Example: Token refresh error path

mermaid

sequenceDiagram
    participant Client
    participant API
    participant AuthService
 
    Client->>API: POST /auth/refresh {refresh_token}
    API->>AuthService: validate_refresh(token)
    AuthService-->>API: TokenExpiredError
    API-->>Client: 401 Unauthorized {error: "token_expired"}

Class/Interface Design

Define interfaces at service boundaries, not at implementation boundaries. Depend on abstractions; never depend on concrete classes across module boundaries.

UserRepository interface

python

from abc import ABC, abstractmethod
from typing import Optional
from uuid import UUID
class UserRepository(ABC):
    @abstractmethod
    def find_by_id(self, user_id: UUID) -> Optional["User"]:
        ...
    @abstractmethod
    def find_by_email(self, email: str) -> Optional["User"]:
        ...
    @abstractmethod
    def save(self, user: "User") -> "User":
        ...
    @abstractmethod
    def delete(self, user_id: UUID) -> None:
        ...

PostgresUserRepository implementation

python

class PostgresUserRepository(UserRepository):
    def __init__(self, db: Session):
        self._db = db
    def find_by_id(self, user_id: UUID) -> Optional[User]:
        return self._db.query(UserModel).filter_by(id=user_id).first()
    def find_by_email(self, email: str) -> Optional[User]:
        return self._db.query(UserModel).filter_by(email=email).first()
    def save(self, user: User) -> User:
        self._db.merge(user)
        self._db.commit()
        return user
    def delete(self, user_id: UUID) -> None:
        self._db.query(UserModel).filter_by(id=user_id).delete()
        self._db.commit()

The service layer only imports UserRepository. Swapping Postgres for DynamoDB requires only a new implementation class — no changes to the service.

State Machines

Model entities as state machines when they have a well-defined lifecycle with discrete states and transitions. Common examples: orders, subscriptions, payments, onboarding flows.

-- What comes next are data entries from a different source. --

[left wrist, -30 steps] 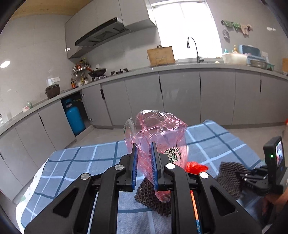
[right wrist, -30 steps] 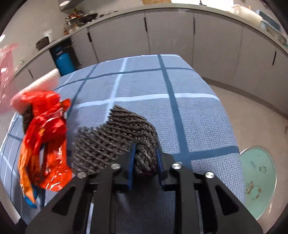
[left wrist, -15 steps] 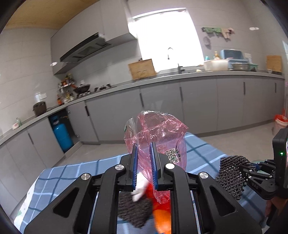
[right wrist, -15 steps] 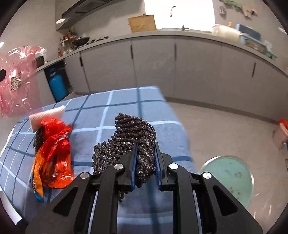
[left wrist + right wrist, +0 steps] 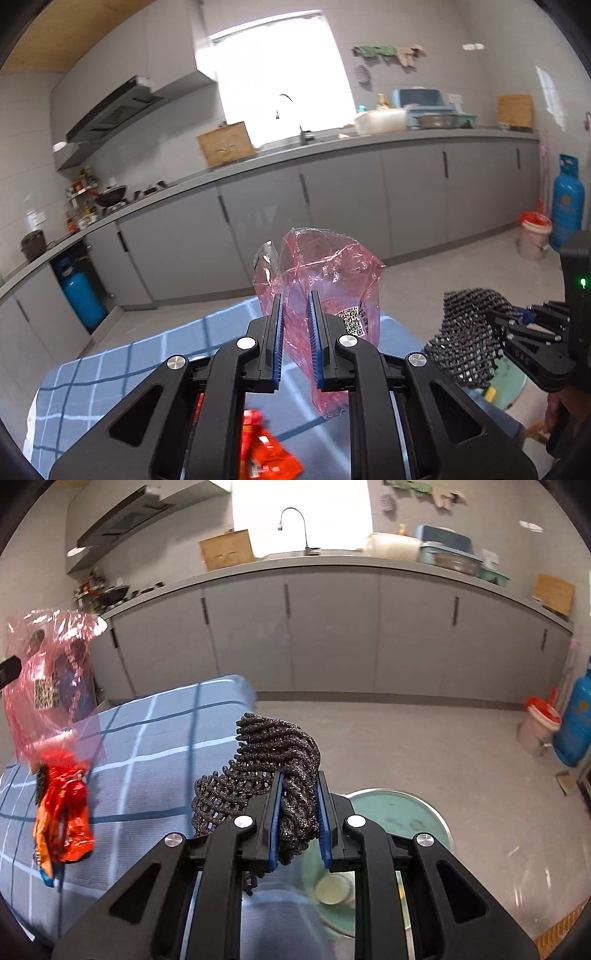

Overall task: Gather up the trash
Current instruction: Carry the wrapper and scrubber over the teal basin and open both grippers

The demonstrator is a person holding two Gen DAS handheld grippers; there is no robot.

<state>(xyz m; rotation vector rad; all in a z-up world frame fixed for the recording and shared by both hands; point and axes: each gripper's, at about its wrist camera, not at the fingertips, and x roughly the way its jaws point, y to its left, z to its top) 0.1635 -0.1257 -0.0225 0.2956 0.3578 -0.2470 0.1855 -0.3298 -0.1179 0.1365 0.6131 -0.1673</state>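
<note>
My left gripper (image 5: 295,321) is shut on a crumpled pink clear plastic wrapper (image 5: 325,280) with a QR label, held in the air above the blue checked table (image 5: 110,369). The wrapper also shows at the left of the right wrist view (image 5: 48,679). My right gripper (image 5: 298,805) is shut on a dark grey foam net (image 5: 266,768), held past the table's right edge, above a round green bin (image 5: 402,816) on the floor. The net also shows in the left wrist view (image 5: 469,332). A red and orange snack wrapper (image 5: 64,812) lies on the table; it also shows in the left wrist view (image 5: 266,450).
Grey kitchen cabinets (image 5: 332,635) with a sink run along the back. An orange-lidded bucket (image 5: 539,723) and a blue gas cylinder (image 5: 576,723) stand at the right wall. Another blue cylinder (image 5: 81,295) stands under the left counter. The floor beyond the table is bare concrete.
Both grippers have risen and swung right with their loads. The net has left the table and now hangs over the green bin. The view now looks more toward the cabinets.
</note>
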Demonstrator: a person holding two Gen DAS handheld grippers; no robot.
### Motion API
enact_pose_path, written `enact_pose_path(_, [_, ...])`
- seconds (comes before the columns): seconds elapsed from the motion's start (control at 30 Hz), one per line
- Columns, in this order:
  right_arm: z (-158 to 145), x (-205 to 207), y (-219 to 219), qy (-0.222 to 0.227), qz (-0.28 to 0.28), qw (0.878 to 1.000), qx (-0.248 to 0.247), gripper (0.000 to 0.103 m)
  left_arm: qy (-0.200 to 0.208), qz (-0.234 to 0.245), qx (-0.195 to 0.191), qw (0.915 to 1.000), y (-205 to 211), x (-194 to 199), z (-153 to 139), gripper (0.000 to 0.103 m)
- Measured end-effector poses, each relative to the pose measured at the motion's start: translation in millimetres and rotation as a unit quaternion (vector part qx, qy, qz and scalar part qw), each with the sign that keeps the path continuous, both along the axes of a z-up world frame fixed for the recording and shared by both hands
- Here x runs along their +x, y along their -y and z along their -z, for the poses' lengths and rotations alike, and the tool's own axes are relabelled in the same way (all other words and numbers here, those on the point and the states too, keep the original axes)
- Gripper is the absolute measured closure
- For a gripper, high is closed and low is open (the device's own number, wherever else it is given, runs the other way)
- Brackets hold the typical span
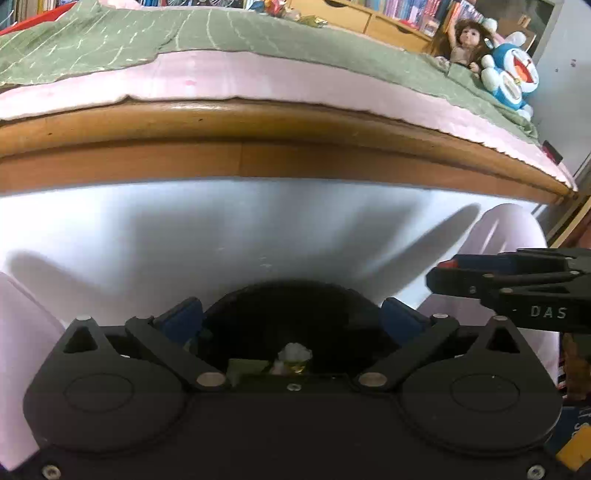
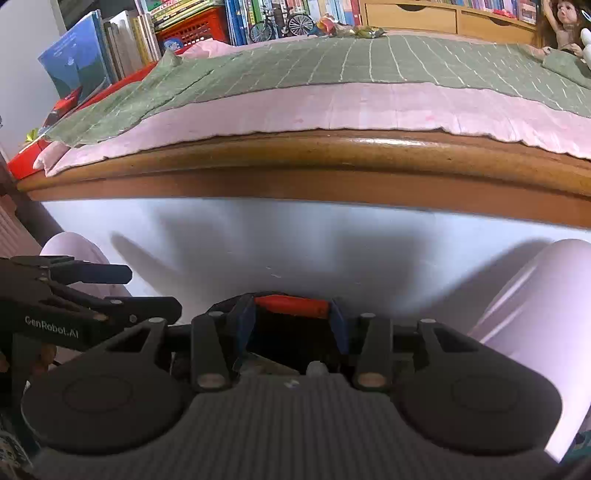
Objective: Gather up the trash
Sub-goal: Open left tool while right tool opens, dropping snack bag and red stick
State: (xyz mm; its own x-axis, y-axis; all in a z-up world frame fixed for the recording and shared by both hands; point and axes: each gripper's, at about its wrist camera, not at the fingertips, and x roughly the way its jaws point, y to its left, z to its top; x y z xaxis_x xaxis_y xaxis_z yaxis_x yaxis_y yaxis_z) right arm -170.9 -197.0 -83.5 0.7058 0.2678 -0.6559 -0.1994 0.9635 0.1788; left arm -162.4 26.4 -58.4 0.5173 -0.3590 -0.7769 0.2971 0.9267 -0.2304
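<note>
My left gripper point(image 1: 290, 308) is open, fingers spread wide, and hangs over a black round bin point(image 1: 291, 295). A white crumpled scrap point(image 1: 293, 352) and a gold bit lie in the bin. In the right wrist view the left gripper point(image 2: 147, 290) shows nothing between its fingers. My right gripper point(image 2: 291, 312) is shut on a red piece of trash point(image 2: 291, 305), held low in front of the bed's white side panel point(image 2: 295, 240). The right gripper point(image 1: 443, 269) sits just right of the left one, with the red tip showing. Colourful wrappers point(image 2: 332, 26) lie at the bed's far edge.
A bed with a wooden rail point(image 1: 258, 122), pink sheet and green blanket point(image 2: 369, 59) fills the view ahead. A doll point(image 1: 467, 44) and a blue toy point(image 1: 513, 77) sit at its right. Bookshelves point(image 2: 258, 14) stand behind. Pink-clad legs point(image 2: 535, 314) flank both grippers.
</note>
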Motion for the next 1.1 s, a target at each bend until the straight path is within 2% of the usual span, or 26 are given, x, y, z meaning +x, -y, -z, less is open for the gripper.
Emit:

When to use a state machine:

The entity has more than two states
Transitions have side effects (send email, charge card, create record)
Invalid transitions must be rejected

Order lifecycle example

Current State	Event	Next State	Action
PENDING	payment_confirmed	PAID	Send order confirmation email
PAID	items_shipped	SHIPPED	Send shipping notification
SHIPPED	delivery_confirmed	DELIVERED	Release funds to merchant
PAID	cancellation_requested	CANCELLED	Issue refund
SHIPPED	cancellation_requested	REFUND_PENDING	Initiate return process
DELIVERED	refund_requested	REFUND_PENDING	Start refund review

Store the current state in the database. Reject any event that does not have a valid transition from the current state. Log every transition with timestamp and actor.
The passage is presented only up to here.